What I found in Japan were people of resilience, hope, perseverance and presence. In each city I visited I found a common theme, Gambaru, which means many different things ranging from perseverance to overcoming obstacles. But to me, and I believe others in Japan, it meant the refusal to give up and the importance to never stop until the goal is achieved. It became my mantra. That and “Walk, Safe. Walk Strong, Mark Paul” which was written on a hat given to me by my friend Tree in Ofunato. I chose to walk 350 miles of the 600 or so miles affected by the Tohuku Earthquake in Japan. And while it seemed crazy at the time it came to make sense to me. For within every mile I covered was a story to be told.
In Sendai, I experienced my saddest day in my travels as I met a Mother and her young son trying to fix a part of their mini van that had come lose. I was under the impression that this woman had simply pulled over to take care of the annoyance. What I found out was that the ground where she had pulled over actually once belonged to her parents and that her father and mother had been swept away with their home by the Tsunami. She, and her son were the last of her living relatives in the whole world. They had come to honor her parents and pay their respects to their neighbors as well. She did not weep, she simply stated the facts: her parents were gone and it was important that she raise her son in the best world possible.

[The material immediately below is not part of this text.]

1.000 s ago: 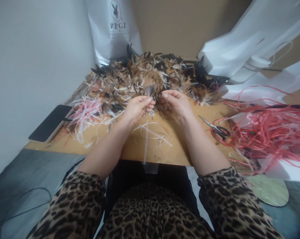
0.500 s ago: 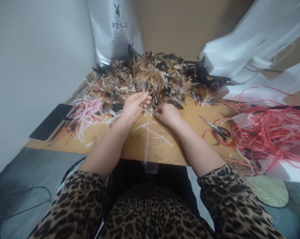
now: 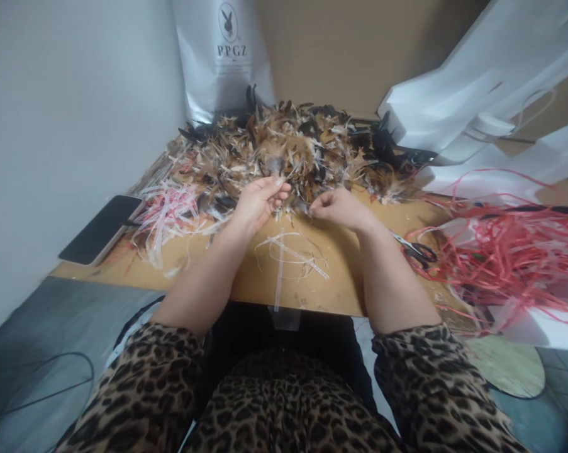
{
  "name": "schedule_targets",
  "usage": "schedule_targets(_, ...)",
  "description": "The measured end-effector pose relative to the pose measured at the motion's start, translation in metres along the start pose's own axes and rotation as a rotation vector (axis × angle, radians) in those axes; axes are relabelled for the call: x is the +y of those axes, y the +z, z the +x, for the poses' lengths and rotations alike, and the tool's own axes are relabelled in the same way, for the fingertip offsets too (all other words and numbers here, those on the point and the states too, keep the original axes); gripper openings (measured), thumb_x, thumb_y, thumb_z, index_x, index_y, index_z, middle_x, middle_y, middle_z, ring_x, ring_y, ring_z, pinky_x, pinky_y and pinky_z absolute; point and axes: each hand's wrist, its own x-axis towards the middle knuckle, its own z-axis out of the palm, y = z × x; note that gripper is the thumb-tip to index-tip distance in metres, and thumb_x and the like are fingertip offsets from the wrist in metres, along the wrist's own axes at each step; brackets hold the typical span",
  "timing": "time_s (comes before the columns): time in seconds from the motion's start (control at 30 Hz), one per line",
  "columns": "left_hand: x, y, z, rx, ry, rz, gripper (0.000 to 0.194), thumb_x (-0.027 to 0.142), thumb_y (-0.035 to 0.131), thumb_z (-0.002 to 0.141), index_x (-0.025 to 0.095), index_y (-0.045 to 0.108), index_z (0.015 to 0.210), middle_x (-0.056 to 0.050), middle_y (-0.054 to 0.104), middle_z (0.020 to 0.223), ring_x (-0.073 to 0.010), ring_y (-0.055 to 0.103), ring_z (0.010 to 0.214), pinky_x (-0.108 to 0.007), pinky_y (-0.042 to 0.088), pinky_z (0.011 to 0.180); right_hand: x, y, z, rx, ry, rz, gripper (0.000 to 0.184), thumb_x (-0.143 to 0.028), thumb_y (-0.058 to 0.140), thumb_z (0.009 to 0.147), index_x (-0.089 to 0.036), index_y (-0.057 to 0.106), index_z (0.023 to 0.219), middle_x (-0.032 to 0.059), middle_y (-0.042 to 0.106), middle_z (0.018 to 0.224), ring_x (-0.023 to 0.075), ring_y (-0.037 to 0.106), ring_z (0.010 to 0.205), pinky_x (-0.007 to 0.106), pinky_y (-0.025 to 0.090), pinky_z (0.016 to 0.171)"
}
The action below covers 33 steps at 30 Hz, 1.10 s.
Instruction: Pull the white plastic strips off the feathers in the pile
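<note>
My left hand (image 3: 259, 202) is closed in a pinch at the front of a big pile of brown, black and white feathers (image 3: 239, 148). A small greyish feather (image 3: 274, 165) stands up from between its thumb and forefinger. To its right, my right hand (image 3: 341, 207) is pinched with thumb against forefinger, just above the tabletop. What it holds, if anything, is too small to make out. Thin white strips (image 3: 280, 264) lie on the brown table (image 3: 331, 296) between my forearms.
Left of the pile are pink and white plastic strips (image 3: 168, 211) and a phone (image 3: 102, 228). Scissors (image 3: 420, 251) lie right of my forearm, beside a tangle of red plastic string (image 3: 514, 258). A white printed bag (image 3: 227, 69) stands behind, and white sheeting (image 3: 434, 94) hangs at right.
My right hand has moved right, away from my left hand, and its forearm now covers part of the scissors. The left hand keeps its pinch on the feather.
</note>
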Motion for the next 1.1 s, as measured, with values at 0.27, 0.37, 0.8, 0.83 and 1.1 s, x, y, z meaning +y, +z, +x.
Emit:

Japan brings the best out of people. Be it a photographer or simply a janitor trying to make a difference. In Ofunato, I experienced true Gamburu in the most heinous of jobs. A “Foam Factory.” I met a group of International Volunteers called “All Hands” who goal was very simple to help and facilitate with the clean up of the city of Ofunato. Every morning a group between 80 to 120 volunteers would be scattered throughout the city working independently in group of six to ten: cleaning debris from roads, painting walls, clearing water drainage systems, cataloging recovered pictures, and breaking truck loads of foam. I spent a total of three days working with a colorful group of international volunteers but couldn’t get over the commitment they had to their jobs. “James” in particular had come from England to make a difference on his Holiday. And while in his own words he was a simple Janitor he was to me as the rest of the volunteers I met in Ofunato as well as throughout the Tohuku area a hero.
Like many of the Japanese and international Volunteers I met. James quietly worked hard, focused to achieve what seemed the most daunting and unrewarding of task. Breaking large pieces of foam insulation, once housed between the walls of the factories where his team stood working, into very small particles that could be bagged and later burnt. He never deviated from his task. And when I asked him why, he simply replied “I just want to make a difference.”
James exemplified every Japanese I came across in my travels. Present, hopeful, and perseverant. I found that no matter how old or young a person was they had no problem helping to rebuild their country. In Iwake, not even 20 miles away from the Nuclear Reactor I met a young Mother who volunteered her three children ages 16, 12, and 9 Months. When I asked what the baby did she said he brought hope. In that same group I met a man in his late 60s, Abe, who every week travelled from Tokyo to make a difference volunteering.
The Japanese never complained. And the conditions in some of these areas were extremely harsh. Instead the victims and evacuees looked at the Japanese born volunteers or International Volunteers with grace and thankfulness. There was always a sense of gratitude from the victims for the empathy that the volunteers showed them by listening to their stories, and working hard to make a difference in their lives and giving them hope that they had not and will not be forgotten.